Die FPÖ ist eine der erfolgreichsten rechtspopulistischen Parteien in Europa und schmiedet gemeinsam mit der AfD, der italienischen Lega, der französischen Sammelbewegung Rassemblement National (RN) und anderen an einer neuen rechtsnationalen Allianz im Europaparlament, Arbeitstitel: „Europa des gesunden Menschenverstandes“.

Ein Programm gibt es allerdings nicht, und das dürfte auch nicht einfach werden, weil die Einstellungen etwa zur Unterbringung von Flüchtlingen, Staatsschulden und der künftigen Beziehung zu Russland zu unterschiedlich sind. Das Bündnis könnte dennoch auf bis zu ein Viertel der Sitze im Straßburger Parlament kommen, so die Prognose vor dem Strache-Skandal. Wie die Rechten jetzt allerdings abschneiden werden, ist unklar.

Die Geschichte, mit der Strache sich nun zum Opfer machen will, lautet, dass die Medien illegal gehandelt hätten. Er behauptete sogar, dass gegen den „Ehrencodex der Presse“ und die „journalistische Sorgfaltspflicht“ und Berufsethik verstoßen worden sei.

Kurioserweise sprang ihm in der Medienschelte ausgerechnet des Landesbeautragte für Datenschutz aus Baden-Württemberg bei. „Wenn wir politische Gegner hintergehen, ihre Privatsphäre verletzen und sogar kriminelles Unrecht begehen, schaden wir letzten Endes unserer politischen Kultur und damit uns allen. Kein Ruhmesblatt @DerSPIEGEL @SZ“, twitterte Stefan Brink.

Es folgte ein regelrechter Shitstorm. Der Berliner Journalist Arnd Henze wies darauf hin, dass es sicher „nicht zur Privatsphäre eines Politikers“ gehöre, „die feindliche Übernahme der freien Presse sowie illegale Parteispenden im Gegenzug zu exklusiven Staatsaufträgen auszuhandeln“.

Selbst die Piratenpartei widersprach „ausnahmsweise“ dem Datenschutz-Chef und wies darauf hin, dass die Aufklärung im Vordergrund stehe, „gerade bei einer Person öffentlichen Interesses, der der Geheimdienst eines Landes untersteht“.

Pressefreiheit und das Informationsinteresse der Öffentlichkeit überwiegen in diesem Fall eindeutig, sagt auch Medienanwalt Thorsten Feldmann von der Berliner Kanzlei JBB* zu BILD.

„Es steht zwar außer Zweifel, dass diese Aufnahmen nach deutschem Recht illegal erstellt wurden, weil mit diesem Mitschnitt die Vertraulichkeit des gesprochenen Wortes verletzt wurde.
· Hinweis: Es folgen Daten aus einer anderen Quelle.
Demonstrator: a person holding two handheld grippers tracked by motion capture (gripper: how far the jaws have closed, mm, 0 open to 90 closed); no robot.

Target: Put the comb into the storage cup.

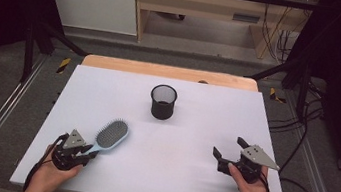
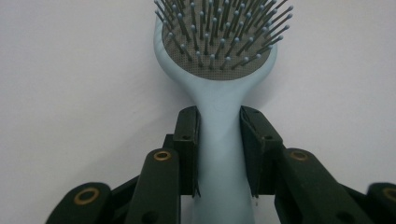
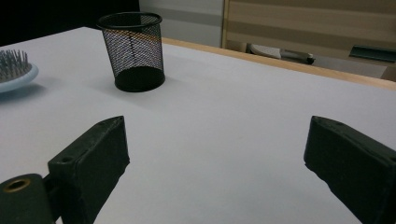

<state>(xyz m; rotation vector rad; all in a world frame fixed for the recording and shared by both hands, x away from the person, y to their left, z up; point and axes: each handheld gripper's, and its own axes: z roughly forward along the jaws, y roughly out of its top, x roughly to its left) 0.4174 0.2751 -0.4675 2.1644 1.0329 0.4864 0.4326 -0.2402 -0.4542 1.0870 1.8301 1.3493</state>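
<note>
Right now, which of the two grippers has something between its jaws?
The left gripper: its jaws clamp the pale blue hairbrush by the handle. The right gripper gapes empty.

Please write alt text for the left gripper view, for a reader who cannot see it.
The left gripper clamps the handle of a pale blue hairbrush between its two black jaws. The brush lies bristles-up on the white table, its head pointing away from the camera.

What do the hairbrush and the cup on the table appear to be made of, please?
Hairbrush: probably plastic, pale blue with a smooth, softly glossy handle; the dark pad holds thin grey pins with small rounded tips, metal or plastic, hard to tell.
Cup: looks like black wire mesh, likely metal, matt; the table shows through its wall, and the rim and base are solid bands.
</note>
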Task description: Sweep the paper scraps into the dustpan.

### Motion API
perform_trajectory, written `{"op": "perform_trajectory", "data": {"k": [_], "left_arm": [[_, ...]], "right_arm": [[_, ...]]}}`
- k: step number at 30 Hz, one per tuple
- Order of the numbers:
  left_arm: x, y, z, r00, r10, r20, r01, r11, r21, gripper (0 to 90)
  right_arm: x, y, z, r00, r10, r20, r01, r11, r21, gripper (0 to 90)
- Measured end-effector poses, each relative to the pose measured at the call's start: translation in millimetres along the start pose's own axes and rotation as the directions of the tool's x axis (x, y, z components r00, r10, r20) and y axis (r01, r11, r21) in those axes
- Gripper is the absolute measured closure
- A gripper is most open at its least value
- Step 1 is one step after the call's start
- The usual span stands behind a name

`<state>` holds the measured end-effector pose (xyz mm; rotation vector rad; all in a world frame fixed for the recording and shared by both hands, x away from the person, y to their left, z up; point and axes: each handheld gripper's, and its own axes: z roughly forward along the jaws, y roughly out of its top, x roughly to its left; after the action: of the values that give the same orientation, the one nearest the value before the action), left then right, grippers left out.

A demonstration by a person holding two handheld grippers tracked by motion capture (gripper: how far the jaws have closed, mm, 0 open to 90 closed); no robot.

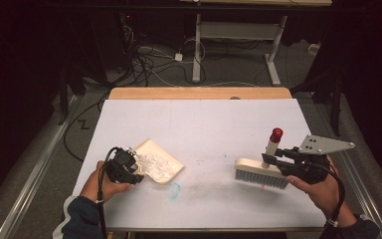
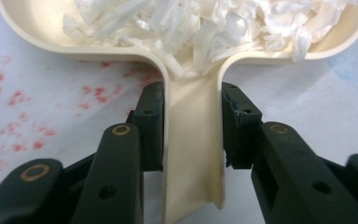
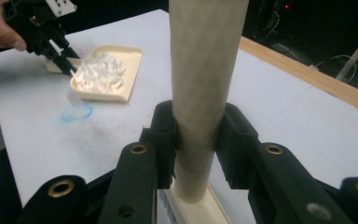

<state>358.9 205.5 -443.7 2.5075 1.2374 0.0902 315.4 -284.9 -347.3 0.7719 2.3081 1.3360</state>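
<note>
Both forearms enter at the near table edge. Left gripper (image 2: 192,126) is clamped on the flat handle of the cream dustpan (image 1: 163,160), which lies on the white table (image 1: 214,119) at its near-left, loaded with shredded white paper (image 2: 205,23). Right gripper (image 3: 196,140) is clamped on the upright handle of the brush (image 1: 261,173), well apart at the near-right, bristles down on the surface. Risks, as judged: tilting the pan would spill the loose shreds; a hard sweep could scatter debris past the pan lip. A blue smudge (image 1: 174,189) lies just beside the pan.
</note>
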Motion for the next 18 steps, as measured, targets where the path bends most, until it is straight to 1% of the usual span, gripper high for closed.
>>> {"op": "perform_trajectory", "data": {"k": [4,6,10,13,15,17,18], "left_arm": [[6.6,-3.8,-0.5,0.9991,-0.040,-0.016,0.039,0.9991,-0.016,63.0],[10.0,-5.8,-1.6,0.9972,-0.068,-0.030,0.068,0.9973,-0.029,63.1],[14.2,-8.9,-1.7,0.9948,-0.096,-0.036,0.094,0.9947,-0.042,63.0],[17.5,-10.4,-0.1,0.9901,-0.132,-0.048,0.129,0.9898,-0.061,63.0],[19.7,-11.0,0.8,0.9875,-0.148,-0.054,0.144,0.9872,-0.067,62.9],[21.7,-11.7,2.0,0.9821,-0.178,-0.063,0.172,0.9817,-0.081,63.0],[22.8,-12.2,2.6,0.9792,-0.192,-0.065,0.186,0.9785,-0.088,63.0]], "right_arm": [[-4.7,-1.9,-8.5,0.9995,0.007,-0.032,-0.006,0.999,0.031,70.7],[-6.8,-3.3,-11.2,0.9991,0.012,-0.041,-0.010,0.999,0.042,70.7],[-10.7,-5.8,-12.0,0.9985,0.014,-0.052,-0.010,0.997,0.077,70.7],[-12.4,-7.2,-8.7,0.9981,0.013,-0.061,-0.006,0.994,0.112,70.7],[-13.2,-8.3,-6.0,0.9976,0.018,-0.067,-0.010,0.993,0.118,70.7],[-15.1,-9.5,-3.2,0.9969,0.026,-0.074,-0.016,0.991,0.130,70.7],[-16.0,-10.4,-1.9,0.9972,0.033,-0.067,-0.024,0.991,0.129,70.6]]}}
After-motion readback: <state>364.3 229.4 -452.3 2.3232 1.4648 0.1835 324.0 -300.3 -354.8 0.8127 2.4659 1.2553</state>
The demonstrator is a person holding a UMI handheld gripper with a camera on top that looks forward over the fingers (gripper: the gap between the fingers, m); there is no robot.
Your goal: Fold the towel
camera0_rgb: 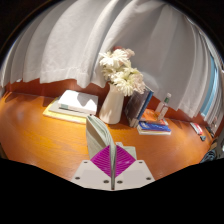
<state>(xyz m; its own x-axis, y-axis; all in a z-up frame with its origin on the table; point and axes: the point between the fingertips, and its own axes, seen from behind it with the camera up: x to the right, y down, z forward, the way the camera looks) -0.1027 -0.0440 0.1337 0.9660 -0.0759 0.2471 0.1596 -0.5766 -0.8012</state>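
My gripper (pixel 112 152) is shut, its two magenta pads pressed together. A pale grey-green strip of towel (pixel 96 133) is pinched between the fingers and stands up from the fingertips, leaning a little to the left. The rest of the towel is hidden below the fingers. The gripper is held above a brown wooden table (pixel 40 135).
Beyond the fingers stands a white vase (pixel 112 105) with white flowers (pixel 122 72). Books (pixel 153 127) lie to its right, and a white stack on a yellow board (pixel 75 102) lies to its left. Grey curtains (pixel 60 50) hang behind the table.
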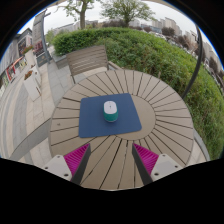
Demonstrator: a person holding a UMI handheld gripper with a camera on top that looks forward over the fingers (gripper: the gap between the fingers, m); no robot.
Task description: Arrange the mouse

Allerdings ist das strikt zu trennen von der Frage, ob diese Aufnahmen dann journalistisch verwertet werden dürfen.“

Hier müsse von der Redaktion abgewogen werden, welche Interessen der Betroffene hat, ob diese schutzwürdig sind und inwiefern die Aufdeckung im Interesse der Öffentlichkeit ist.

„Wer sich als parteiführender Politiker so verhält wie Heinz-Christian Strache und in die Wohnung eines vermeintlichen russischen Oligarchen geht, nach allem was über politische Einflussnahme von Oligarchen bekannt ist, und sich dann so brisant und demokratiefeindlich äußert, kann sich nicht erfolgreich auf seine Privatsphäre berufen, wenn Medien dies später aufdecken“, sagt Feldmann weiter.

Wie wichtig diese Aufdeckung war, sehe man an den politischen Folgen: „Ich habe selten einen Fall gesehen, bei dem das öffentliche Interesse so eindeutig war. Die Medien haben hier mit legalen Mitteln gearbeitet und nicht gegen ihre Sorgfaltspflicht verstoßen.“

* Die Kanzlei hat in presserechtlichen Fragen auch schon den „Spiegel“ vertreten.